> [What you should do]: Could you return the whole listing exactly?

> [Information provided]:
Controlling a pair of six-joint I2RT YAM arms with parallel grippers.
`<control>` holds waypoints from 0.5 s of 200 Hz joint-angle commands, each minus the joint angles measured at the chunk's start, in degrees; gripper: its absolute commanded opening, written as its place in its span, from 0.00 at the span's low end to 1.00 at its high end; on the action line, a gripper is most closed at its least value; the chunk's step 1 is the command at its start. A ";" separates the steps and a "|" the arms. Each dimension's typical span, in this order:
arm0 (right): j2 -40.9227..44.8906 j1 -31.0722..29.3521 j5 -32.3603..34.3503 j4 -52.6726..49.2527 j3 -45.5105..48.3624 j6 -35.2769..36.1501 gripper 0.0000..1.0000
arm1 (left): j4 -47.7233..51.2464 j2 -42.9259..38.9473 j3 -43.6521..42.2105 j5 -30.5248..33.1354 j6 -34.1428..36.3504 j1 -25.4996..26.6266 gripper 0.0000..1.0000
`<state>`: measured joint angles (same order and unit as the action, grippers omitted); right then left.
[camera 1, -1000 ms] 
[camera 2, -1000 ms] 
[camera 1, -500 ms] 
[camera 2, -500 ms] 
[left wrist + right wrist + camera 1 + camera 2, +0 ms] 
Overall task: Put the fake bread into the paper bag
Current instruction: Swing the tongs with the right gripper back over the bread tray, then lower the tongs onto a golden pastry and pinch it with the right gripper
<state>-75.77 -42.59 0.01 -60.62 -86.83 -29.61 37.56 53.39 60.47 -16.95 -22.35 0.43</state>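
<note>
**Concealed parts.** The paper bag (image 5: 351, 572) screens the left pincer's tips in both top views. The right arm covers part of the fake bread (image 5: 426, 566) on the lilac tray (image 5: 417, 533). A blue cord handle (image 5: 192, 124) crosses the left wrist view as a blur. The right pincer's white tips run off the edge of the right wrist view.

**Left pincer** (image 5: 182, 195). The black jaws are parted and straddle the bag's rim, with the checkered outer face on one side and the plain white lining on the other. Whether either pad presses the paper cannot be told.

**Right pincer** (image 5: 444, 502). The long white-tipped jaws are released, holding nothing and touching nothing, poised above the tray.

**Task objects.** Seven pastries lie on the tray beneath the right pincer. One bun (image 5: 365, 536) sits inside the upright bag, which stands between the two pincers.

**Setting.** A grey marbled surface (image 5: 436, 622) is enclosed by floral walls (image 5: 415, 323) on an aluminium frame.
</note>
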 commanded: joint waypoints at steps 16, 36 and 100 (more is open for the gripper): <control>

> [Answer section]:
Controlling a pair of six-joint I2RT YAM arms with parallel grippers.
`<control>` holds waypoints from 0.5 s of 200 Hz joint-angle commands, each minus the joint angles measured at the chunk's start, in degrees; gripper: its absolute commanded opening, written as its place in its span, from 0.00 at the span's low end to 1.00 at its high end; on the action line, a gripper is most closed at its least value; the chunk's step 1 is the command at its start. A ";" separates the steps and a "|" the arms. Each dimension's typical span, in this order:
arm0 (right): j2 -40.9227..44.8906 j1 -31.0722..29.3521 j5 -32.3603..34.3503 j4 -52.6726..49.2527 j3 -45.5105..48.3624 j6 -35.2769..36.1501 gripper 0.0000..1.0000
arm1 (left): j4 -47.7233..51.2464 j2 -42.9259..38.9473 j3 -43.6521..42.2105 j5 -30.5248..33.1354 j6 -34.1428..36.3504 j1 -25.4996..26.6266 gripper 0.0000..1.0000
`<state>`: measured joint angles (same order and unit as the action, grippers omitted); right then left.
[camera 1, -1000 ms] 
[camera 2, -1000 ms] 
[camera 1, -500 ms] 
[camera 2, -500 ms] 
[left wrist + right wrist + camera 1 + camera 2, +0 ms] 
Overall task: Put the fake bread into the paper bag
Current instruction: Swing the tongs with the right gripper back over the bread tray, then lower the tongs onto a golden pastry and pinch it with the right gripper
<state>-75.77 -42.59 0.01 -60.62 -86.83 -29.61 37.56 53.39 60.47 -16.95 -22.35 0.43</state>
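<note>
**Concealed parts.** The paper bag (image 5: 351, 572) screens the left pincer's tips in both top views. The right arm covers part of the fake bread (image 5: 426, 566) on the lilac tray (image 5: 417, 533). A blue cord handle (image 5: 192, 124) crosses the left wrist view as a blur. The right pincer's white tips run off the edge of the right wrist view.

**Left pincer** (image 5: 182, 195). The black jaws are parted and straddle the bag's rim, with the checkered outer face on one side and the plain white lining on the other. Whether either pad presses the paper cannot be told.

**Right pincer** (image 5: 444, 502). The long white-tipped jaws are released, holding nothing and touching nothing, poised above the tray.

**Task objects.** Seven pastries lie on the tray beneath the right pincer. One bun (image 5: 365, 536) sits inside the upright bag, which stands between the two pincers.

**Setting.** A grey marbled surface (image 5: 436, 622) is enclosed by floral walls (image 5: 415, 323) on an aluminium frame.
</note>
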 commanded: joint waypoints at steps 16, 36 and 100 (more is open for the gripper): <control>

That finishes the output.